U.N. Special Rapporteur Rehman

Rehman expressed alarm at other government abuses in 2022, including an increase in executions; persecution of ethnic, religious, and other minorities; and arbitrary detention of foreign and dual citizens. He urged Iran to accept responsibility for its actions and immediately cease widespread suppression and violations of human rights.

Rehman also called on the international community to hold Tehran accountable by sanctioning complicit officials and organizations, and to expand unfettered internet access for Iranians. The following are excerpts of Rehman’s report on the situation of rights in Iran during 2022.

 

 

 

Human rights violations leading up to and since the death of Jina Mahsa Amini

A. Background

“On 16 September 2022, Jina Mahsa Amini, a 22-year-old Iranian woman from the Kurdish minority, died in Tehran in police custody three days after her arrest for allegedly failing to comply with the country’s strict rules on women’s dress by wearing an ‘improper hijab.’ Her death sparked nationwide outrage and waves of protests across the country with women and young persons leading the charge under the banner ‘Zan, Zendegi, Azadi’ (‘Women, Life, Freedom’).

“The initial wave of protests quickly spread nationwide, spreading to 160 cities and all 31 provinces of the Islamic Republic of Iran and gathering all segments of society, all ages and genders from various ethnic, linguistic, religious and socioeconomic backgrounds, united in their resentment of the serious human rights violations, including gender-based violence and discrimination, and their will to end a theocratic, dictatorial system of governance. Between 16 September and 2 December 2022, more than 1,641 protests were recorded.

“The Special Rapporteur deplores the brutal response of the Iranian authorities to these protests. The unabated violent response by security forces reportedly led to the deaths of at least 476 persons, including at least 64 children and 34 women, hundreds of protesters being severely injured and thousands being arrested, detained or incarcerated. Consistent with widespread patterns of denial and cover-up, the authorities have attributed responsibility for these deaths to enemies of the Islamic Republic of Iran. The Special Rapporteur is alarmed at the continuing violence against women and girls, including cases of killings, physical and sexual abuse and fierce repression of ethnic and religious minorities, in particular the Baluch and the Kurds. The continuing repression and targeting of civil society activists, human rights defenders, women’s rights activists, lawyers and journalists is also deeply concerning, as is the authorities’ shutdown of all avenues of freedom of expression, including heavy disruption of the Internet and censorship of social media platforms.”

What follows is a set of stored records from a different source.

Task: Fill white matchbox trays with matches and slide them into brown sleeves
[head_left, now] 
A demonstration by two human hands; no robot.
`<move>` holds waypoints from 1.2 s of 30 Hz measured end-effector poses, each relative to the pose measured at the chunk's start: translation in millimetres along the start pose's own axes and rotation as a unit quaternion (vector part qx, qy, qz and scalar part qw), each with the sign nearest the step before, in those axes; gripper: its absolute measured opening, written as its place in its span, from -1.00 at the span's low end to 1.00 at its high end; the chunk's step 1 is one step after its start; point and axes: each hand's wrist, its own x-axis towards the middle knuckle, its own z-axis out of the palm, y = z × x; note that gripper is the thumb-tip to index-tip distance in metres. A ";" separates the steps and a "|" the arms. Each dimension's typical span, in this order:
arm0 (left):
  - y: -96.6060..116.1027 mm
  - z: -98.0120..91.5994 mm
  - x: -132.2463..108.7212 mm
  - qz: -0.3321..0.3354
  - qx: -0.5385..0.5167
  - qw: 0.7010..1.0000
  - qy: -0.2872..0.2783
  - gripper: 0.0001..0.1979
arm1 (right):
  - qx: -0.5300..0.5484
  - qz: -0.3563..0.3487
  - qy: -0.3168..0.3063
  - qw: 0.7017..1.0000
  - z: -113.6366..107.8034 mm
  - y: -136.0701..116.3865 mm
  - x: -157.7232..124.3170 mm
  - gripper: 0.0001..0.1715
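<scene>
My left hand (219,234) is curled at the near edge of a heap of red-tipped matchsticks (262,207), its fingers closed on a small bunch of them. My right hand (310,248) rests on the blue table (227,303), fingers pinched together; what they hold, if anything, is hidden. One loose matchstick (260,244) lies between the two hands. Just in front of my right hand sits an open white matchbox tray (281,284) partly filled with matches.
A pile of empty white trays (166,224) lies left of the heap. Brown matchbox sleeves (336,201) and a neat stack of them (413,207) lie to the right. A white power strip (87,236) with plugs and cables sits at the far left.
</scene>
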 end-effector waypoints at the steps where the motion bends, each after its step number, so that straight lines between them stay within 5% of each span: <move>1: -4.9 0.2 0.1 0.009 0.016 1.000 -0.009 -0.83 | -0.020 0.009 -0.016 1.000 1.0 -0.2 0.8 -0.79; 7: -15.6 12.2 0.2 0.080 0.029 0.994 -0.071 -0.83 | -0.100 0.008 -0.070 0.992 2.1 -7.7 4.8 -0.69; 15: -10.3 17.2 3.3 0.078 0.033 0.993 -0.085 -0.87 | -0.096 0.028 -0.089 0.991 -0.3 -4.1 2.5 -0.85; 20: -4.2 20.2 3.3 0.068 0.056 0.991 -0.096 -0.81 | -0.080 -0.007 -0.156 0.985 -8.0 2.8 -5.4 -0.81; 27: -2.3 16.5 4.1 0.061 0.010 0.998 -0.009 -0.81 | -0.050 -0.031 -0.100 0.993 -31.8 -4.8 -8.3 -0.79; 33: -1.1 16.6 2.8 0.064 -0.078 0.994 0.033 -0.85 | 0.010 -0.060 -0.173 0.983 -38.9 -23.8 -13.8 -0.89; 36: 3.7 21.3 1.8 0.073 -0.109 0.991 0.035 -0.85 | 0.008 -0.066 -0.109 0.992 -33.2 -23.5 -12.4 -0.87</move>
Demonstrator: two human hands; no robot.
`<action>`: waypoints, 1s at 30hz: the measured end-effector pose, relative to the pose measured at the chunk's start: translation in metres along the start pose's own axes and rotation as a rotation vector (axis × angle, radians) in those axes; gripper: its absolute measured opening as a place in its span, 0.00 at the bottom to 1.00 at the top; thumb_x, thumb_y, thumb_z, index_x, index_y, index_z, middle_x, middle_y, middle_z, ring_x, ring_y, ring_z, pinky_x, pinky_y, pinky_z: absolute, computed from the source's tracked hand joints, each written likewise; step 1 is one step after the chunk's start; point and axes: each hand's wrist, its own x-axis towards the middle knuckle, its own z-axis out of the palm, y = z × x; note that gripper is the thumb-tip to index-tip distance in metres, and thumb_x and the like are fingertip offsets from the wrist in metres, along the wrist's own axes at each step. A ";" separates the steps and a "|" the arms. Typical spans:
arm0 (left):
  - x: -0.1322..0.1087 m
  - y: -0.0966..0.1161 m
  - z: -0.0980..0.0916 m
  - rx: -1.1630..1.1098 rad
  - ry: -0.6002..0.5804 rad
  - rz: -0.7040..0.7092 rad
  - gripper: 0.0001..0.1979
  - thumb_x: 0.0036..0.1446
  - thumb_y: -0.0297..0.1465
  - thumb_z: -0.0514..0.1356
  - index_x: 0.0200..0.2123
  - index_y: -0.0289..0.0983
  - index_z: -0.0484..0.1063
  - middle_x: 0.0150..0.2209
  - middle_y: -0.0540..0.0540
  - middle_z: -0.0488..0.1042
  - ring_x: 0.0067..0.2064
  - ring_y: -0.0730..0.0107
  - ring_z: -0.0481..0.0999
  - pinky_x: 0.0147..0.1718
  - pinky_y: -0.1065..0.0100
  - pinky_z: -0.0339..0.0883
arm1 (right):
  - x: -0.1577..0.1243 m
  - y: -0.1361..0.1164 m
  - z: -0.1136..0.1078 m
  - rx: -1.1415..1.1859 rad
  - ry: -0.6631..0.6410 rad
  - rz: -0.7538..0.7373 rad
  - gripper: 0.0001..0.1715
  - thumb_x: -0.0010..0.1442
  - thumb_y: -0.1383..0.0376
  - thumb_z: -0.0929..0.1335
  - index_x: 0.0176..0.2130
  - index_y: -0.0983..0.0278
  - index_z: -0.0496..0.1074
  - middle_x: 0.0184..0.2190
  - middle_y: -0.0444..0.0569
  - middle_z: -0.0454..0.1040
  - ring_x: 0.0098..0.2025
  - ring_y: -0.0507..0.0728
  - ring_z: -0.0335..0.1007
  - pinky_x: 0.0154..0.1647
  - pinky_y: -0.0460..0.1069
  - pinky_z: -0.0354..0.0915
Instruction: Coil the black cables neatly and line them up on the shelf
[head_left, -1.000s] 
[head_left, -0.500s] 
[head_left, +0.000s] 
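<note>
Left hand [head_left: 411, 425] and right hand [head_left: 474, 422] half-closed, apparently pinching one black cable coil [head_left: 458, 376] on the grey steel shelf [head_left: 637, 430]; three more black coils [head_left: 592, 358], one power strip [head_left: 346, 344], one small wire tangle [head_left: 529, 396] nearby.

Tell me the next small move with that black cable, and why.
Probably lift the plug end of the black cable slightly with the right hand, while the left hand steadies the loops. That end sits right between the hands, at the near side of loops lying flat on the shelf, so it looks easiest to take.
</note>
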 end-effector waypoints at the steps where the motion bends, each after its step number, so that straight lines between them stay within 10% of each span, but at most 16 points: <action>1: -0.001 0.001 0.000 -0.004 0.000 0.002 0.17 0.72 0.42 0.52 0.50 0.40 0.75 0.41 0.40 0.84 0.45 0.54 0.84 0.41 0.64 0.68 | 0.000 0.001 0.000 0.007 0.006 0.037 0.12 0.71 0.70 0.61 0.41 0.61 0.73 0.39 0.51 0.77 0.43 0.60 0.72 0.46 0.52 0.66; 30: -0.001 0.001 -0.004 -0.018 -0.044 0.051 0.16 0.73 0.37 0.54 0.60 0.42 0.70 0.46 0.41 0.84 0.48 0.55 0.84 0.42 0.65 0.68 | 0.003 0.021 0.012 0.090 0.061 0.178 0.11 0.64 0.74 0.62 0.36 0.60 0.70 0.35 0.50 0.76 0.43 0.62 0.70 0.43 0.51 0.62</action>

B. Death of Jina Mahsa Amini

“Jina Mahsa Amini was arrested by the morality police on 13 September 2022 while on a family visit to Tehran from her hometown of Saqqez in Kurdistan Province. Eyewitness accounts and other evidence indicate that she was violently beaten while being forcibly transferred to Vozara detention centre in Tehran. Reports, including images of Jina Mahsa Amini in the intensive care unit, suggest that she was assaulted on the head. Within hours of her arrest, she fell into coma and was transferred to Kasra Hospital. She was officially declared dead on 16 September 2022.”

C. Use of unlawful lethal force against protesters

“The violent State response to the protests started immediately following the death of Jina Mahsa Amini, contrary to the reports by Iranian authorities, which claim that security forces were instructed to act with tolerance and restraint. On the contrary, directions given by the highest State authorities point out a deliberate policy to crush protests at all costs.

“On 22 September 2022, the Islamic Revolutionary Guards Corps issued a statement condemning protests in the country as the product of an ‘enemy conspiracy,’ describing them as ‘sedition’ and calling on the judiciary to prosecute those spreading fake news. On 23 September 2022, the Iranian army issued a statement warning that it would ‘confront the enemies’ various plots in order to ensure security.’ On 25 September 2022, the head of the judiciary, Gholamhossein Mohseni Ejei, emphasized ‘the need for decisive action without leniency against the core instigators of the ‘riots’.’ The President also stated that the country would ‘deal decisively with those who oppose the country’s security and tranquillity.’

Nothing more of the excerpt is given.